On 16 March 2003, 23-year-old American activist Rachel Corrie was crushed to death by an Israeli Army bulldozer as she was trying to prevent the demolition of a Palestinian home. Now, following its London premiere in April 2005 and subsequent productions around the world, the controversial one-woman play based on Corrie's journals and emails is on at Cape Town's Baxter Theatre.
"We've tried to do justice to the whole of Rachel: neither saint nor traitor, both serious and funny, messy and talented, devastatingly prescient and human and whole," said British journalist Katharine Viner, who edited and adapted the material with Alan Rickman. The result is a fascinating portrayal of a passionate young woman who describes herself as "scattered and deviant and too loud". It's the kind of beautifully written text that you just want to read over and over again.

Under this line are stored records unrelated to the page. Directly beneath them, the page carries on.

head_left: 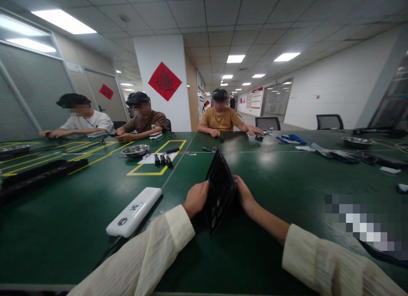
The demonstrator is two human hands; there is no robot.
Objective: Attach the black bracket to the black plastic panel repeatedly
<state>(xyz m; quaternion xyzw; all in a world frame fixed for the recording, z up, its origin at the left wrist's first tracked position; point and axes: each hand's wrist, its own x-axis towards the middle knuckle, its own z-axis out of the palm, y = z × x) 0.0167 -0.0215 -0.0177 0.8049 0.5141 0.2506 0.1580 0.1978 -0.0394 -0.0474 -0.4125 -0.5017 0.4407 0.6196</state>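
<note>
A thin black rectangular panel (pixel 219 194) stands tilted on edge above the green table, its face marked with small pale patches; I cannot make out its exact kind. My left hand (pixel 196 198) grips its left side, with the thumb near the upper edge. On the opposite side, my right hand (pixel 245 196) is closed on the panel, its fingers partly hidden behind it. A small bit of blue shows at each hand's fingertips. To the left of my left hand lies a white power bank (pixel 135 212) with a dark cable.
Small black parts (pixel 163 160) and a metal bowl (pixel 135 150) sit ahead on the left of the green table (pixel 270 202). A long black tray (pixel 41 177) lies farther left. Another bowl (pixel 357 142) and plastic bags (pixel 338 155) are at right. Three people sit across.
</note>
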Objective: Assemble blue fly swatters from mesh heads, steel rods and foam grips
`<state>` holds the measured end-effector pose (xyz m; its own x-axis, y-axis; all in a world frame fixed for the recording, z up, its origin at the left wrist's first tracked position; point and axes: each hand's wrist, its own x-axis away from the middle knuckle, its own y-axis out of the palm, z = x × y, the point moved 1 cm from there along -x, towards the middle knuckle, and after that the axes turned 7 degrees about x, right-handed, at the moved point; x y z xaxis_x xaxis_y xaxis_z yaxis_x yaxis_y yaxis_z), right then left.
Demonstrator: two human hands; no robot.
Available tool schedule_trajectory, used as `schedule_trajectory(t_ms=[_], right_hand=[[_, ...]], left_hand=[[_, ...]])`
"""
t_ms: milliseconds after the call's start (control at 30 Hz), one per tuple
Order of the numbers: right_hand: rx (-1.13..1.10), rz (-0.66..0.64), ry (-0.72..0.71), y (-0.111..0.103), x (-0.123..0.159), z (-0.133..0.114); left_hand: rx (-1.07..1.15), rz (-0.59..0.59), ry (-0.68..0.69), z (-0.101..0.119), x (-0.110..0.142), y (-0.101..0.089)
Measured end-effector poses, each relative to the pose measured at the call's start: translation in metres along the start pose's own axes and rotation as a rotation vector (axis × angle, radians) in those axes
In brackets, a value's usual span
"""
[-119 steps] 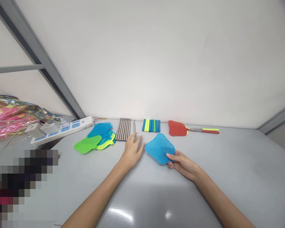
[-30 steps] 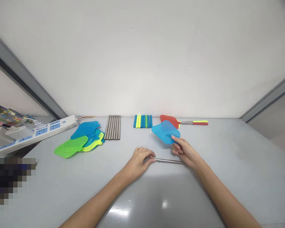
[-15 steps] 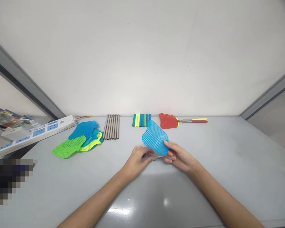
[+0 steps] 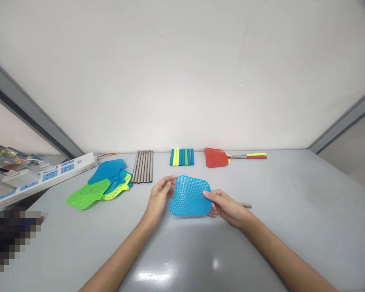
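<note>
A blue fly swatter head (image 4: pixel 190 196) with a perforated face is held up over the table in front of me. My right hand (image 4: pixel 226 206) pinches its right edge, thumb on the front and the other fingers behind. The end of a metal rod (image 4: pixel 245 205) sticks out beyond the right hand; whether it is joined to the blue head is hidden. At the head's upper left edge, my left hand (image 4: pixel 158 199) has its fingers curled closed, the tips partly covered by the blue head.
Blue, green and yellow swatter heads (image 4: pixel 89 193) overlap at the left. Several metal rods (image 4: pixel 142 167) lie side by side, then several coloured handle grips (image 4: pixel 182 157). Red and yellow fly swatters (image 4: pixel 216 158) are stacked at the back right. A power strip (image 4: pixel 84 162) lies along the left edge.
The blue swatter head has turned flatter and come lower. My left hand has moved left to its edge, and the rod end now shows right of my right hand.
</note>
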<state>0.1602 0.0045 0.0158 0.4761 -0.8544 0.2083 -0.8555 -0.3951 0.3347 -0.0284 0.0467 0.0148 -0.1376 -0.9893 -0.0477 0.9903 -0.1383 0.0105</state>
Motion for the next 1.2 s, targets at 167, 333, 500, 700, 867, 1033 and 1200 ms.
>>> schedule_trajectory(t_ms=[167, 333, 500, 700, 867, 1033, 1200], right_hand=[[0.183, 0.017, 0.005, 0.0, 0.0, 0.002], [0.319, -0.107, -0.022, 0.0, 0.002, 0.003], [0.395, -0.174, 0.024, 0.002, 0.006, 0.0], [0.202, 0.091, 0.046, -0.003, 0.004, -0.003], [0.165, 0.184, 0.189, -0.013, 0.008, -0.004], [0.143, 0.231, 0.212, -0.013, 0.007, -0.004], [0.133, 0.249, 0.178, -0.011, 0.003, -0.002]], left_hand=[[-0.258, 0.049, 0.253, 0.034, 0.005, -0.013], [-0.816, -0.453, 0.389, 0.054, 0.036, 0.01], [-0.915, -0.61, 0.355, 0.041, 0.046, 0.024], [-1.007, -0.38, 0.309, 0.028, 0.032, 0.011], [-1.042, -0.245, 0.274, 0.017, 0.022, 0.003], [-1.043, -0.25, 0.282, 0.017, 0.025, 0.003], [-1.059, -0.286, 0.297, 0.016, 0.026, 0.005]])
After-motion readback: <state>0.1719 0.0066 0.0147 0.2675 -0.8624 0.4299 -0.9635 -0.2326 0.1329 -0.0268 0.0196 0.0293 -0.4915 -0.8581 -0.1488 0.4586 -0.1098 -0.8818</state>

Strong reactions all over the world
"The play is an extraordinary piece, unwittingly written from the heart," said actress Kate Liquorish, who is absolutely outstanding in this role. "I think it has the potential to inspire change and, if nothing more, it will inspire people to feel. And this is what I believe is at the core of my job as an actress: to inspire people to feel."
Of course, it's hard to know what you'll feel one way or the other. My Name is Rachel Corrie has created strong reactions all over the world, with some theatres refusing to stage it at all and some audience members moved to tears like I've never seen before. Granted, the material is a bit one-sided (which is expected given that we're dealing with one person's views), but it's still the kind of performance that deserves to be experienced before you make up your mind.